- **What the task asks**
Retype verbatim the lines of the listing, from the very first through the line with "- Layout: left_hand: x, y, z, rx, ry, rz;".
▬▬▬
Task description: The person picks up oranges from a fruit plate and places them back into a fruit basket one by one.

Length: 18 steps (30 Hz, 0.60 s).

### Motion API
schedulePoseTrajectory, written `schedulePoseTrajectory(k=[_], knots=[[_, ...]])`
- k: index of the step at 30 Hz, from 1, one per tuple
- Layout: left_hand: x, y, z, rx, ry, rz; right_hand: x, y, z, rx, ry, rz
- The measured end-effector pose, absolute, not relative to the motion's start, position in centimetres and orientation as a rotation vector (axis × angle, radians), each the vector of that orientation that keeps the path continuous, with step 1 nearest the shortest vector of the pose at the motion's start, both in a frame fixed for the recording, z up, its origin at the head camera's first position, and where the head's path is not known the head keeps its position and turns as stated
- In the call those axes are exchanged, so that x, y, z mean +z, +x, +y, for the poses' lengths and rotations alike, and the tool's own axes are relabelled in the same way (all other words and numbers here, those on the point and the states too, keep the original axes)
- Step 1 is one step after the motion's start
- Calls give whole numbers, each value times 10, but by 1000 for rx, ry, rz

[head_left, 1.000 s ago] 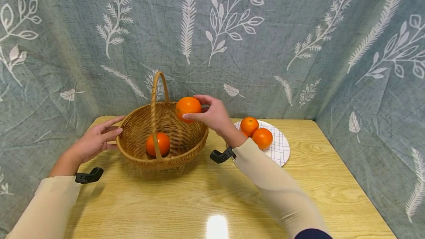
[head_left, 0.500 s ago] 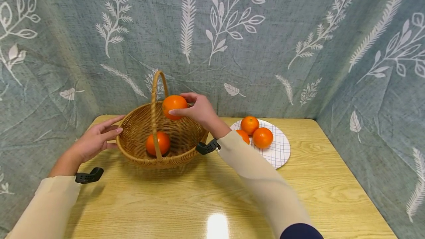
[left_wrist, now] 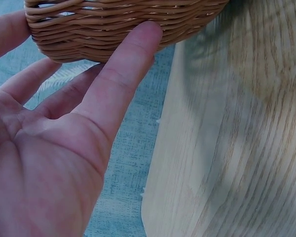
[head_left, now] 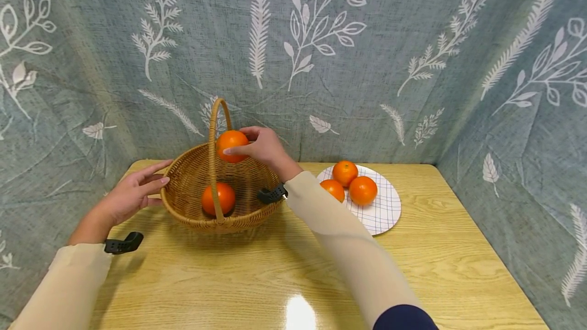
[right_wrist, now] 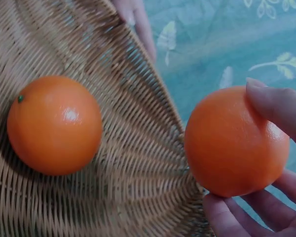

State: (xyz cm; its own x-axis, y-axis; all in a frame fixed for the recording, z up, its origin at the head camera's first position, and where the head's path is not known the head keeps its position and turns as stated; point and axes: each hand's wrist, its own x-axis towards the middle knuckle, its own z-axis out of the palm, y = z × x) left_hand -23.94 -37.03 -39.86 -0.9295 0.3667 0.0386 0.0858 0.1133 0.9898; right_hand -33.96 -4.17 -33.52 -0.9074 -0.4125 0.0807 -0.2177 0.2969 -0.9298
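Observation:
My right hand (head_left: pixel 267 149) holds an orange (head_left: pixel 232 145) between thumb and fingers, above the inside of the wicker basket (head_left: pixel 249 223), just right of its tall arched handle (head_left: pixel 212 152). In the right wrist view the held orange (right_wrist: pixel 235 141) shows the thumb on one side and fingertips on the other. A second orange (right_wrist: pixel 54 125) lies on the basket floor. At the basket's left end, my left hand (head_left: pixel 133 195) touches the outside with extended fingers. The left wrist view shows its thumb (left_wrist: pixel 123 69) resting against the weave (left_wrist: pixel 93 32), with the other fingers partly behind.
To the right, a white checked plate (head_left: pixel 387 213) bears three oranges, among them a rear one (head_left: pixel 345 173), a right one (head_left: pixel 363 190) and one (head_left: pixel 333 190) partly behind my right sleeve. A wooden table (head_left: pixel 257 279) is under everything; a leaf-patterned curtain (head_left: pixel 367 65) surrounds it.
My right hand has carried the orange leftward over the basket, close to the handle. More of the plate has come into view. My left hand and the basket have stayed put.

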Motion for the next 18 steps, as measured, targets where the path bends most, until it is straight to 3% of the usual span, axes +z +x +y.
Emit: schedulePoseTrajectory(k=[18], knots=[[-402, -241, -372, 1907, 438, 2166, -361, -345, -77, -1245, -468, 2643]])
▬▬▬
- **Answer space**
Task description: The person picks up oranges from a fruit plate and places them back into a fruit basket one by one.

Length: 18 steps (30 Hz, 0.60 s).

### Motion API
schedulePoseTrajectory, written `schedulePoseTrajectory(k=[_], knots=[[_, ...]])`
- k: index of the step at 30 Hz, from 1, one per tuple
- Layout: left_hand: x, y, z, rx, ry, rz; right_hand: x, y, z, rx, ry, rz

The exercise requires no further answer.